Complications have been classified accordingly to the guidelines of “Veterinary Cooperative Oncology Group—Common Terminology Criteria for Adverse Events” (VCOG-CTCAE) [23]. Follow-up data on limb use, disease-free interval and survival was acquired by periodic examination or by direct communication with owners and referring veterinarians. Based on the final histopathological diagnosis, the need for chemotherapy was evaluated for every case.

3. Results

Three dogs bearing intramuscular sarcoma met the inclusion criteria and are described in this study.

3.1. Case 1

An 11.5-year-old, 28 kg, castrated male Labrador retriever was referred for a 4 cm painless, firm mass in the caudal region of the thigh. The mass had been present for several months but had recently grown. The dog showed no lameness or discomfort. Physical examination and the laboratory profile (complete blood count—CBC, biochemical values and urinalysis) were unremarkable. An incisional punch biopsy was performed during the total body CT exam (Figure 1). The histology was compatible with a soft tissue sarcoma showing chondromyxoid differentiation.

For the surgical excision, the dog was positioned in the left lateral recumbency. A skin incision was made from the ischiatic tuberosity to the popliteal region, with an elliptical deviation of 3 cm around the biopsy site. The subcutis underwent blunt dissection, and Farabeuf retractors were used to retract the skin edges laterally and medially in order to visualise the underlying muscle bellies. The semitendinosus muscle, with its medio-distally located mass, was isolated from the biceps muscle laterally and the semimembranosus muscle medially. Its attachment on the ischiatic tuberosity was resected using a number 11 surgical blade. The proximal and distal vascular pedicles (a branch of the caudal gluteal artery proximally and a branch of the distal caudal femoral artery distally) were electrocoagulated. Passing the popliteal fossa, a periosteal elevator was used to transect the semitendinosus attachment on the medial surface of the tibia. Walking sutures were placed before wound closure using 2-0 absorbable monofilament to limit the dead space before skin closure. A modified Robert Jones bandage was applied for 48 h.
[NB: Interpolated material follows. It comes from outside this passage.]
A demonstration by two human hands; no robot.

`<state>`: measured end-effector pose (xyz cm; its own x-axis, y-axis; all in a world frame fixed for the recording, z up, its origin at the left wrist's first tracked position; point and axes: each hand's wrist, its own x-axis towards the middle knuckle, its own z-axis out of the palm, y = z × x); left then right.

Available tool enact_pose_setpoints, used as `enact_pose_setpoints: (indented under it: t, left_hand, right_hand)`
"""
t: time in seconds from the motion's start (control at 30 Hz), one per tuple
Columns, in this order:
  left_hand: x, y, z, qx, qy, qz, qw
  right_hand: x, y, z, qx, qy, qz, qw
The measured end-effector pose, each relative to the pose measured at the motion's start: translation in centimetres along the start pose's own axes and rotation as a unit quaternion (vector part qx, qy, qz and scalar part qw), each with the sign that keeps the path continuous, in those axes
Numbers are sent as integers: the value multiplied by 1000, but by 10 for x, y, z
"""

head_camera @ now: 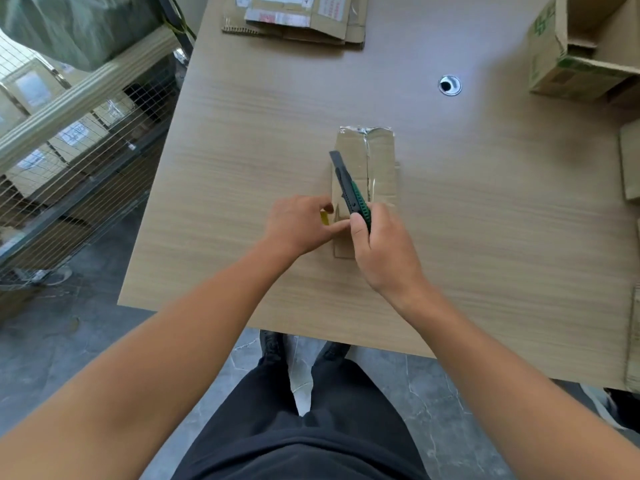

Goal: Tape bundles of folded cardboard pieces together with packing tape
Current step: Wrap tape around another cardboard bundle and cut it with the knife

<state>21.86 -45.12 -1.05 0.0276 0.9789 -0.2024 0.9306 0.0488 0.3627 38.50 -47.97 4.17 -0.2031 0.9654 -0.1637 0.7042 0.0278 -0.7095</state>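
1. Head view, task item: the cardboard bundle (381, 157) is lying flat near the middle of the table (242, 150), long axis running away from the person. A shiny strip of packing tape (367, 161) is running lengthwise down it and folding over the far end.
2. Right hand (384, 244): it is wrapping closed around the green handle of a utility knife (348, 183), blade end pointing away over the bundle's left half. Judgement: the knife is being positioned to cut tape.
3. Left hand (298, 226): it is sitting at the bundle's near left edge, thumb reaching across the cardboard toward the knife hand and fingers curling over a small yellow item (324, 216). Whether it is gripping that item or only steadying the bundle cannot be told. Judgement: it is bracing the bundle against the cut.
4. Edges: the left thumb is lying just beside the knife hand, so a slip is posing a risk. The bundle is sitting well in from every table edge.
5. Room: bare tabletop is surrounding the bundle. A stack of flattened cardboard (298, 19) is occupying the far edge, an open box (581, 46) the far right corner, a cable hole (449, 85) between them, and a wire cage (69, 150) is standing beside the table's left side.
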Motion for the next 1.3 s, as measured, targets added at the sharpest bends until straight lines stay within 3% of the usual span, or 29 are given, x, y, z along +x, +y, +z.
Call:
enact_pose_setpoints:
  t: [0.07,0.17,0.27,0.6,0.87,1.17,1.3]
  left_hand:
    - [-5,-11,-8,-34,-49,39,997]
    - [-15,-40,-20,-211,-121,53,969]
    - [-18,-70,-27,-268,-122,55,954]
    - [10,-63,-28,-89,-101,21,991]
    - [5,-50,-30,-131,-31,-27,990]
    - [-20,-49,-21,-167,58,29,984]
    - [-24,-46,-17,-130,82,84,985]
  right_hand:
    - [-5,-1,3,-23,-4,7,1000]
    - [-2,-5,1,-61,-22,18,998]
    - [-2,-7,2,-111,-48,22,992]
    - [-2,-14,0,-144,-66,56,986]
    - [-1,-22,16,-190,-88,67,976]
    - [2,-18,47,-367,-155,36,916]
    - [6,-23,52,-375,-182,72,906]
The dog was able to walk with the aid of a rear suspensor 12 h after surgery. No seroma formation or other complications were recorded during the hospitalisation period, and the dog was discharged 24 h postoperatively. At the 1-week postoperative check-up, the dog presented VCOG-CTCAE grade 1 lameness [23]. Neither seroma formation nor other complications were observed, except for a slight redness of the wound, due to licking. The lameness resolved approximately 12 days after surgery. The dog regained complete function of the limb within one month, being able to run and jump. Definitive histological evaluation was compatible with a grade II chondrosarcoma; the excisional margins were free of neoplastic cells.

Five months postoperatively, the dog was examined for VCOG-CTCAE grade 3 lameness [23] affecting the right front limb; radiological examinations revealed a lytic lesion on the distal scapula and a pulmonary mass. The cytology of the scapular lesion was consistent with a malignant epithelial tumour; the owners refused additional investigation and opted for euthanasia.

3.2. Case 2

An 11-year-old, 19 kg, spayed female Bloodhound was admitted for a perivascular wall tumour (PWT) recurrence localised at the level of the caudal aspect of the thigh. The tumour had been removed three years earlier by the referring veterinarian. The recurrence appeared as a thickening of the scar of the first surgery, which deepened into the underlying muscular tissue. The remaining clinical examination was unremarkable, with the exception of a slightly decreased body condition score (2/5), and a CBC showing mild neutrophilia.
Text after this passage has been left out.